__What the task asks__. Where the line with "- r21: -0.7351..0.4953" appears below, start writing out lines exactly, and finish with the line with "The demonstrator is", which is included; write out nothing else.

(Record set)

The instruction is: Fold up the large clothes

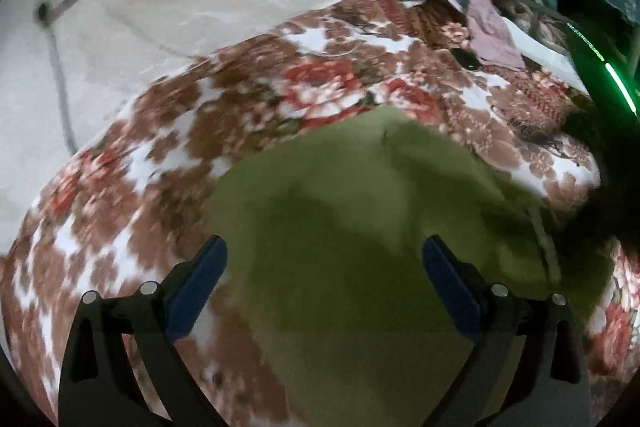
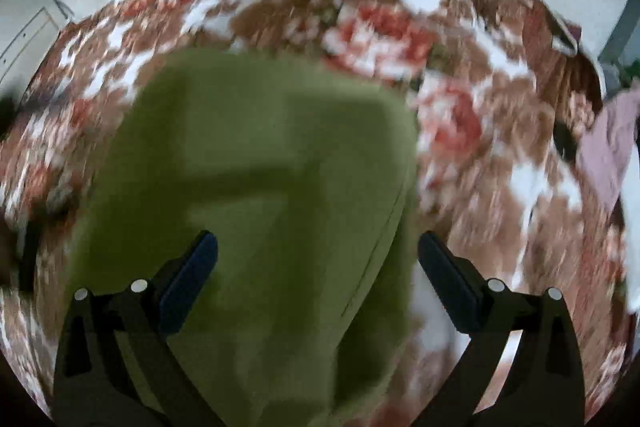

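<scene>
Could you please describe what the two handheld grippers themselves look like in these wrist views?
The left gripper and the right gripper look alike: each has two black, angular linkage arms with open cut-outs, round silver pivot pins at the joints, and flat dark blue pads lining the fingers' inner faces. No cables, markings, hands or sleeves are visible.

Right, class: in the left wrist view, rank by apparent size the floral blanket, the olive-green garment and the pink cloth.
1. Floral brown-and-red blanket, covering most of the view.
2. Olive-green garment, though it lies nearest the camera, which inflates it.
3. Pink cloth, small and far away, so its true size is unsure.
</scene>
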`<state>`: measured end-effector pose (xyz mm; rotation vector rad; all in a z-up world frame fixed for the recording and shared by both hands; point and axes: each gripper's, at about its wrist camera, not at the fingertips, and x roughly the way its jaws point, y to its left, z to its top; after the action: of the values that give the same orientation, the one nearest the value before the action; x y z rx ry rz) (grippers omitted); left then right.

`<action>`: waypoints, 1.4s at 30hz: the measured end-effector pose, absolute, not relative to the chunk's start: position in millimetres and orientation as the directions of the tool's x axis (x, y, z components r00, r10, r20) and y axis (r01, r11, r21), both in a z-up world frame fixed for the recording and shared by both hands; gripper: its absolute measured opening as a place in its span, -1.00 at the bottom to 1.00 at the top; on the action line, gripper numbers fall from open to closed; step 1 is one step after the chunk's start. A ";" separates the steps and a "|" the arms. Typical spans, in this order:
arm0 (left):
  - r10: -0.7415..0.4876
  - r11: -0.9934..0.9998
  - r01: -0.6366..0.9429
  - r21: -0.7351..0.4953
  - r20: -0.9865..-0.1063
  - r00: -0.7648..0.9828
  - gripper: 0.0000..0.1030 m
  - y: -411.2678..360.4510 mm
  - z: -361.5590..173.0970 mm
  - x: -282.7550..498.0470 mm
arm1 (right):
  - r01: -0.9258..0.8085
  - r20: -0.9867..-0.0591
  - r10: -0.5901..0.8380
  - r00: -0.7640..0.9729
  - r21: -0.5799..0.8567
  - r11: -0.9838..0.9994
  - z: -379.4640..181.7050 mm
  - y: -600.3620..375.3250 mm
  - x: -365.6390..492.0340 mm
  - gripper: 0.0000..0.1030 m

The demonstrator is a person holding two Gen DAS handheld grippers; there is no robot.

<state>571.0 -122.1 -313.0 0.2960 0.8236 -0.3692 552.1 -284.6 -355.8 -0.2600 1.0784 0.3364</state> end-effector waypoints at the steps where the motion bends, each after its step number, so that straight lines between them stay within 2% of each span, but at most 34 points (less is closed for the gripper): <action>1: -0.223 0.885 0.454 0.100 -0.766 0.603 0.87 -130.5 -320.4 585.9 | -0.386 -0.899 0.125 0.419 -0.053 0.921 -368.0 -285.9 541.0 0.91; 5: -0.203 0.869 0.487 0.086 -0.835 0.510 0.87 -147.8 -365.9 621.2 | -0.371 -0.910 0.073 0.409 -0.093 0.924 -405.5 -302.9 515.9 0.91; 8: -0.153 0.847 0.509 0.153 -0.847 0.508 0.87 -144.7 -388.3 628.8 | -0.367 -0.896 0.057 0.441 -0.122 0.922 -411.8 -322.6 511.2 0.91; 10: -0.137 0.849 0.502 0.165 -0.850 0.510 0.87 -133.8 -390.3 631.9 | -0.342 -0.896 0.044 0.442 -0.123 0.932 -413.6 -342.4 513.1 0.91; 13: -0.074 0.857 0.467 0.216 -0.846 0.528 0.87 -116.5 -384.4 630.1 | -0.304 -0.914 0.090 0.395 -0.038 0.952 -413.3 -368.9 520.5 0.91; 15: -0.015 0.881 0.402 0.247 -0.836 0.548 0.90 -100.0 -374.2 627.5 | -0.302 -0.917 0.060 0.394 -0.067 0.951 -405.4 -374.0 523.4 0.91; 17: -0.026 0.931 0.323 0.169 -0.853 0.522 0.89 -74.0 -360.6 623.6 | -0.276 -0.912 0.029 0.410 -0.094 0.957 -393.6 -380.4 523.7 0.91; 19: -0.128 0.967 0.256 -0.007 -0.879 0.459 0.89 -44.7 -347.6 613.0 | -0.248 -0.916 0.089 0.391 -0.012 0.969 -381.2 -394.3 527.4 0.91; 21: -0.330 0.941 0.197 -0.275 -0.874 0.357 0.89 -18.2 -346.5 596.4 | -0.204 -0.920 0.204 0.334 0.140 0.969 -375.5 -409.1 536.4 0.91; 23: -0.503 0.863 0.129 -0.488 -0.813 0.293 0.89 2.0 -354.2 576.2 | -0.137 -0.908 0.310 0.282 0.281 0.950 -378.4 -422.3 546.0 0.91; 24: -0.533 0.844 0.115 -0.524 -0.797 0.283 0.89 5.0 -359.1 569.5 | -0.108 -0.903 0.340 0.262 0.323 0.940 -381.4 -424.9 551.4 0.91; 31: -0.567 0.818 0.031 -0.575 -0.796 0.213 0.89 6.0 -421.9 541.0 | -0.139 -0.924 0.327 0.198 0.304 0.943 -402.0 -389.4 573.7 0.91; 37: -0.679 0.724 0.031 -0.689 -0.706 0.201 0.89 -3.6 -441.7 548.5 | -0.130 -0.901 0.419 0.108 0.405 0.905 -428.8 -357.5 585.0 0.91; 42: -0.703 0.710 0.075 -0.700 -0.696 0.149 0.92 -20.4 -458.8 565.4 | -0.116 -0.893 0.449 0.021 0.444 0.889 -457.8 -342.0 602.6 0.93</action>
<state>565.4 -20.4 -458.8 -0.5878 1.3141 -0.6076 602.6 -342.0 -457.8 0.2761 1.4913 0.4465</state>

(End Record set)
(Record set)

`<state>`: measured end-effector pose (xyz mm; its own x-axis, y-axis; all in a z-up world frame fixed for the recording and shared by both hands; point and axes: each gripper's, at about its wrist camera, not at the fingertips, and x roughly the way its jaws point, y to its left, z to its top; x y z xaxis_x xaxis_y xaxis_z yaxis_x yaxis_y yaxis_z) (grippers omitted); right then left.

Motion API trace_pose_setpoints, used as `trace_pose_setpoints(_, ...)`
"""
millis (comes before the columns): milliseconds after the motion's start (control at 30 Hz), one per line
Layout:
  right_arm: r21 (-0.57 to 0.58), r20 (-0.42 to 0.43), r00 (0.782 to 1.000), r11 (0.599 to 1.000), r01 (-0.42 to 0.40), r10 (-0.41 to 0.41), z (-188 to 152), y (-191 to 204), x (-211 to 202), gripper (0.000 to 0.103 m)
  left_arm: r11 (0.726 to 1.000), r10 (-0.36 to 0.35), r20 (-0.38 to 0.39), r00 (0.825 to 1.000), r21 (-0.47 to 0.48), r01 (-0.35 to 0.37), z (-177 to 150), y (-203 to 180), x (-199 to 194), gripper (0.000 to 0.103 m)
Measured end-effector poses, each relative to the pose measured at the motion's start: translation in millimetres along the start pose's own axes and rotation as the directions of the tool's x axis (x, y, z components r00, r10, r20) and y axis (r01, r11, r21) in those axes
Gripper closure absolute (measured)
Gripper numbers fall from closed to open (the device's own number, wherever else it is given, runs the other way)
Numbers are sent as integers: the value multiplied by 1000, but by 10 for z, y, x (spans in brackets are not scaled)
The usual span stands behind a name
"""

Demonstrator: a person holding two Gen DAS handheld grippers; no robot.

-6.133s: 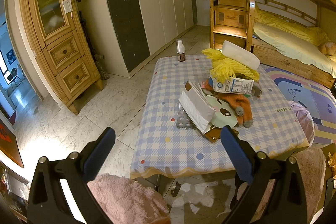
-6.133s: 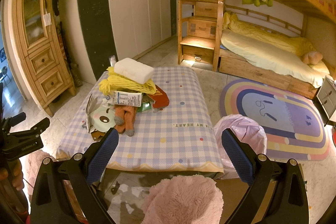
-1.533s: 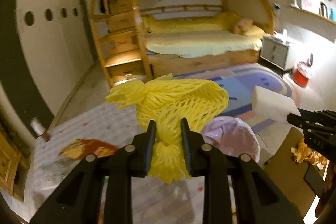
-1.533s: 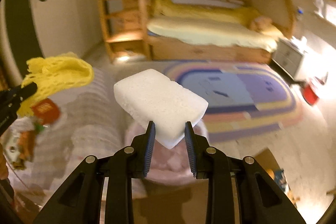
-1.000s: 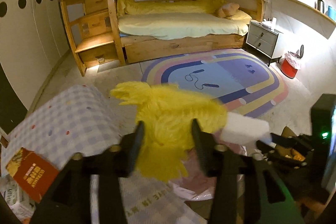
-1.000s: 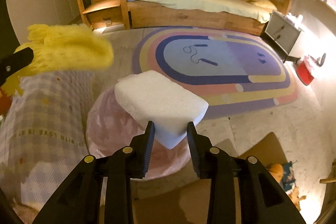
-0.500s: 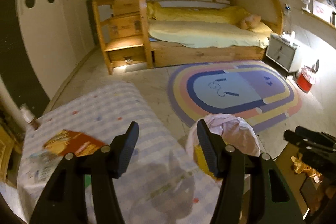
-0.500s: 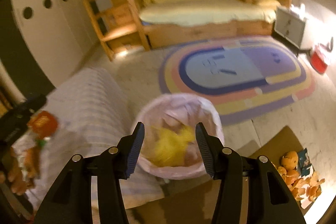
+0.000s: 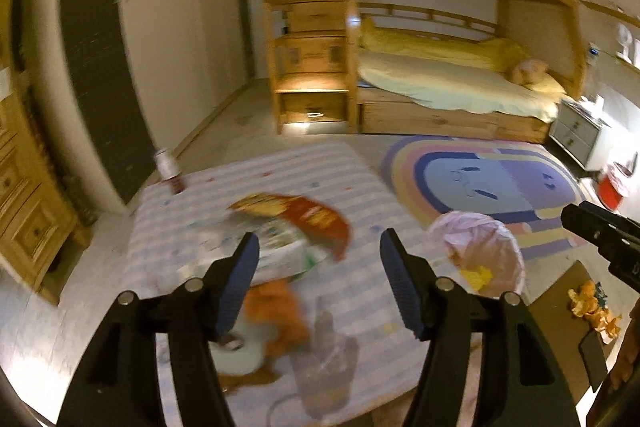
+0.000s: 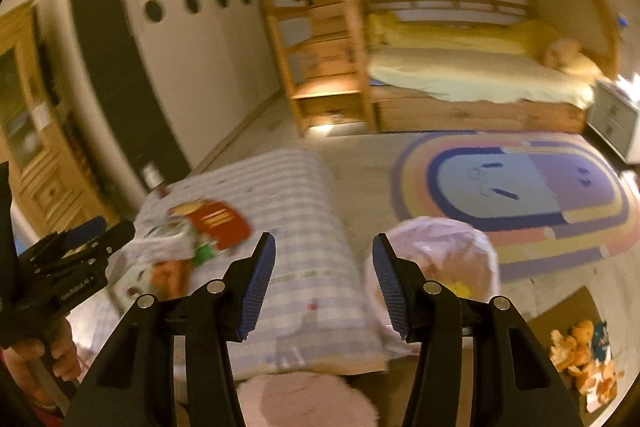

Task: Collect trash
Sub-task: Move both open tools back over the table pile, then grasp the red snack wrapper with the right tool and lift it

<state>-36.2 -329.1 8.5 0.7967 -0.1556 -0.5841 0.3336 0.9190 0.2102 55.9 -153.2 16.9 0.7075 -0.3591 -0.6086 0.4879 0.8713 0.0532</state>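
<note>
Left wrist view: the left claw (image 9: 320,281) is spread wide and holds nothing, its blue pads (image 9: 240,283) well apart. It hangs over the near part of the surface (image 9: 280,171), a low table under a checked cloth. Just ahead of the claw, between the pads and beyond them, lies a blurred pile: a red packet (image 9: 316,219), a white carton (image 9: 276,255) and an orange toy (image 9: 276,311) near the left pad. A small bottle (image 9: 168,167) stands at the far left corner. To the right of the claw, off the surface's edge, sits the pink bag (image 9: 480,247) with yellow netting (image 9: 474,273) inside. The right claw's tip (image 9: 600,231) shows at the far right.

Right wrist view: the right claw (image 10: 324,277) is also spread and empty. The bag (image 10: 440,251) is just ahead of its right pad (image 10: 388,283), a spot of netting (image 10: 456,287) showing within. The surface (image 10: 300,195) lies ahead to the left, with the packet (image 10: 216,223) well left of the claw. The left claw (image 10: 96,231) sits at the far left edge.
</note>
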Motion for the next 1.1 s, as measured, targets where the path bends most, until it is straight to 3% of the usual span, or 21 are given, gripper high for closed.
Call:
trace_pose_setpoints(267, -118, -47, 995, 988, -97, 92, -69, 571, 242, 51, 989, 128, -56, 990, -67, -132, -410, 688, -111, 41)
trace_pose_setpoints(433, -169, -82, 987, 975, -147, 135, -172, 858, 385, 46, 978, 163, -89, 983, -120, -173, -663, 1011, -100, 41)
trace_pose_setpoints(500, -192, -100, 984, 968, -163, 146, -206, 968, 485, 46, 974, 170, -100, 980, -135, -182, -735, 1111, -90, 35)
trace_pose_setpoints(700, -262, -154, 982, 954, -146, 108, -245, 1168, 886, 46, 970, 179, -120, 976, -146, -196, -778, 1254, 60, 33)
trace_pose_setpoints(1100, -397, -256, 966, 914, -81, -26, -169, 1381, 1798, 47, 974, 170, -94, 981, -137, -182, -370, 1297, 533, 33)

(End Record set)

__Response to the exercise__.
  - r21: -0.7351..0.4953
  - r20: -0.9865..-0.1063
  - r00: -0.7648..0.9828
  - gripper: 0.0000..0.1030 m
  - y: -411.2678..360.4510 mm
  - z: -361.5590..173.0970 mm
  - x: -282.7550..498.0470 mm
arm1 (right):
  - r01: -0.9258..0.8085
  - r20: -0.9867..-0.0591
  - r10: -0.5901..0.8380
  - r00: -0.7640..0.9729
  - r21: -0.5799..0.8567
  - r11: -0.9838..0.9994
  - z: -379.4640..181.7050 mm
  - y: -600.3620..375.3250 mm
  - x: -365.6390..492.0340 mm
  - gripper: 0.0000..0.1030 m

The demonstrator is a person holding two Gen DAS handheld grippers; there is no robot.

The answer contains nothing more.